It is the indirect experience which impacts on us all in our interactions with others during the normal course of life and work. A 2019 survey by BUPA and CIPD found that three in five women were negatively affected at work, with almost 900,000 women having left their jobs because of menopausal symptoms – rising to almost a million by now. That costs individuals and businesses.
Conservatively, around 10% experience severe symptoms affecting work. A 2017 Department for Education research report, using 2015 data, gave a total of £7,276,334 of additional absence related costs for those with severe symptoms (The effects of menopause transition on women’s economic participation in the UK, Research report, DfE: July 2017, Joanna Brewis, Vanessa Beck, Andrea Davies and Jesse Matheson – University of Leicester).
Costs, however, go wider, including the loss of experience, loss in productivity and effectiveness, and in additional training and recruitment costs.

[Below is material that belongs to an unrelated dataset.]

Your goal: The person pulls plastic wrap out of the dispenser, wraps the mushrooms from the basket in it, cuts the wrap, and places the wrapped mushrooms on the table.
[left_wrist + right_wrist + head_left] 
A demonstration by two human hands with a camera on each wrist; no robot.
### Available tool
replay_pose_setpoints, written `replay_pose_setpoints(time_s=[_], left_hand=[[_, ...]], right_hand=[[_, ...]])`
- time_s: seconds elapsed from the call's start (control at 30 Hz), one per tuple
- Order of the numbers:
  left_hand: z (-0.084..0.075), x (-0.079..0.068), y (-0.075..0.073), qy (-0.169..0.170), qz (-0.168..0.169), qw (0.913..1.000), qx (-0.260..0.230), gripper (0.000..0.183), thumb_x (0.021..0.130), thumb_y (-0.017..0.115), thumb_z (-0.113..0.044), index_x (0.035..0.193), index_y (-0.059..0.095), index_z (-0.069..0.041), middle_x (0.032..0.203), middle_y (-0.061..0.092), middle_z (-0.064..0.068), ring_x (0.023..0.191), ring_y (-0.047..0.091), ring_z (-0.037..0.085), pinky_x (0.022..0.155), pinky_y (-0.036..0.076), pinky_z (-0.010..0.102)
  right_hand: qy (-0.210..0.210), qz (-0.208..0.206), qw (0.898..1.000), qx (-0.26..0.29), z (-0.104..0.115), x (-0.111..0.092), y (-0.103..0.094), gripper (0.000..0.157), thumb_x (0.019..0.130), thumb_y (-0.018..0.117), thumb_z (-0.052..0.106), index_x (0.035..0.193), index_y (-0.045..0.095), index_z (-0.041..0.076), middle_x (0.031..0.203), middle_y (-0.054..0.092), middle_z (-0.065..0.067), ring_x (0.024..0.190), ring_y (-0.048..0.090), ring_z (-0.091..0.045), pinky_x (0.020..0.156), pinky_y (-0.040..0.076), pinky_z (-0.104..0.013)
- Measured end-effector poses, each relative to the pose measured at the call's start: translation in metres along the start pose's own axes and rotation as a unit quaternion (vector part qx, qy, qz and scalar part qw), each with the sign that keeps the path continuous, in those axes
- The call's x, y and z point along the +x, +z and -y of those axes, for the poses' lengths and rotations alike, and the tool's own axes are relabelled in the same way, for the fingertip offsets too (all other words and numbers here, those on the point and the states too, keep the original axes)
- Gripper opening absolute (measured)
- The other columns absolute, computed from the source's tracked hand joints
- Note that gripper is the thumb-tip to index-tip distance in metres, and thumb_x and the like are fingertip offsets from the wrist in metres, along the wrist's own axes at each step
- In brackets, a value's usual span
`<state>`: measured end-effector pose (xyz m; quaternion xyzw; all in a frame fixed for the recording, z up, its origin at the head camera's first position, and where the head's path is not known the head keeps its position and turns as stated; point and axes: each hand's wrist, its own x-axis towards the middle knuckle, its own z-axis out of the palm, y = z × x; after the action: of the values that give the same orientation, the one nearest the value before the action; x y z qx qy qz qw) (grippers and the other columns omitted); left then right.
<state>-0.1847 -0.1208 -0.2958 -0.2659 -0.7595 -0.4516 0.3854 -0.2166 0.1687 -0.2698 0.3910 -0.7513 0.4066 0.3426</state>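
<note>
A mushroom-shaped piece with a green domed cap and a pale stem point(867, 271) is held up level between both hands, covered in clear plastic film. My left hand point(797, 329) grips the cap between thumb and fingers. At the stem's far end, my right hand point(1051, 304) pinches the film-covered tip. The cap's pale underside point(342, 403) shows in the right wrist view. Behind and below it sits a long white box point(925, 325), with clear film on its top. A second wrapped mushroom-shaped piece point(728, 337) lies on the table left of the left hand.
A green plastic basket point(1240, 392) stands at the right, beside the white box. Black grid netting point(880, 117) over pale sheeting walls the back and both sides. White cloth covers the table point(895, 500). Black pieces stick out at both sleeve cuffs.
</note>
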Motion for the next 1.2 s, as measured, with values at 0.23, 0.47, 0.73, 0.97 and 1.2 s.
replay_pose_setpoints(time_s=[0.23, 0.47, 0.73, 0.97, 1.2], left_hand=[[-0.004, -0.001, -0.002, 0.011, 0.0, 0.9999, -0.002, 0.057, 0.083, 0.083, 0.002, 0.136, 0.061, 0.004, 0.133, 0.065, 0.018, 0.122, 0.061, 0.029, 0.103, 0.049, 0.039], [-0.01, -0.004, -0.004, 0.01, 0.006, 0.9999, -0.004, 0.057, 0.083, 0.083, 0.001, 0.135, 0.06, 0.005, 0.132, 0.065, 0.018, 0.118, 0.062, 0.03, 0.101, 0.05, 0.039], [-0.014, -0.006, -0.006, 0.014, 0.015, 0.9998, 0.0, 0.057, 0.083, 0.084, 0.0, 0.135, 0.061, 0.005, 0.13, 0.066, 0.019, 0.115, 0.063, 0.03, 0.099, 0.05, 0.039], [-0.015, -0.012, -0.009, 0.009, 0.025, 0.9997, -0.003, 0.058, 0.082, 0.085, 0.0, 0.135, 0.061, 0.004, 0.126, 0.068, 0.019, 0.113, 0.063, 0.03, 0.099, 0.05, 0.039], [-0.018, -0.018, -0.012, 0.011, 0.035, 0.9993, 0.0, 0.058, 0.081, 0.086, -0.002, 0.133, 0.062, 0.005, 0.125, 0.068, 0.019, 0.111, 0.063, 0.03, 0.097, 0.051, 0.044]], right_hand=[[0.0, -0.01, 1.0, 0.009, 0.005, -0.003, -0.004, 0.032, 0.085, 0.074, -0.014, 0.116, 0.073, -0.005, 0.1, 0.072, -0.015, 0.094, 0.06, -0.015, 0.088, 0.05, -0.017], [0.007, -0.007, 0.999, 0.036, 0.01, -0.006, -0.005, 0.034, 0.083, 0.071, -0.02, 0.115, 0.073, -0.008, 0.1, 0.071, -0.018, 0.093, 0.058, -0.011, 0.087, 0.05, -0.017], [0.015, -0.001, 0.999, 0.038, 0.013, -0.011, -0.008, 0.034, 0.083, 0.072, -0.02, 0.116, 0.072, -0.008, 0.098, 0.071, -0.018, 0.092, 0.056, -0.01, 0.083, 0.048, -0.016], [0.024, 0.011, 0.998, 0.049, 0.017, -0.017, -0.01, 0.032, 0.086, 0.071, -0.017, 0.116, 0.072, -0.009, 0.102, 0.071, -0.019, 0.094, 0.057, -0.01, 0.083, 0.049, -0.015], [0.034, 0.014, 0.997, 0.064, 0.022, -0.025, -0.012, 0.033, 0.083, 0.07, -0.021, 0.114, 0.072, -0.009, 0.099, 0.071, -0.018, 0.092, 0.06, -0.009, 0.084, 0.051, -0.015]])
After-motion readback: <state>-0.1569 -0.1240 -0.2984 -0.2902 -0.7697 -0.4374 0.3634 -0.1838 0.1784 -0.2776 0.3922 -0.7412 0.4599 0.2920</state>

This inevitably has an impact on the gender pay gap as well as a negative effect on the gender profile at senior levels. An effective framework for providing support for those in menopause transition makes sense in human and business terms.
The experience of menopause and adjustments needed will vary depending on the individual and the variability of work environments. Allocating a woman who experiences hot flushes work on the frozen food aisle is simple for supermarket workers, but it is not as easy when working on large-scale construction sites, for example.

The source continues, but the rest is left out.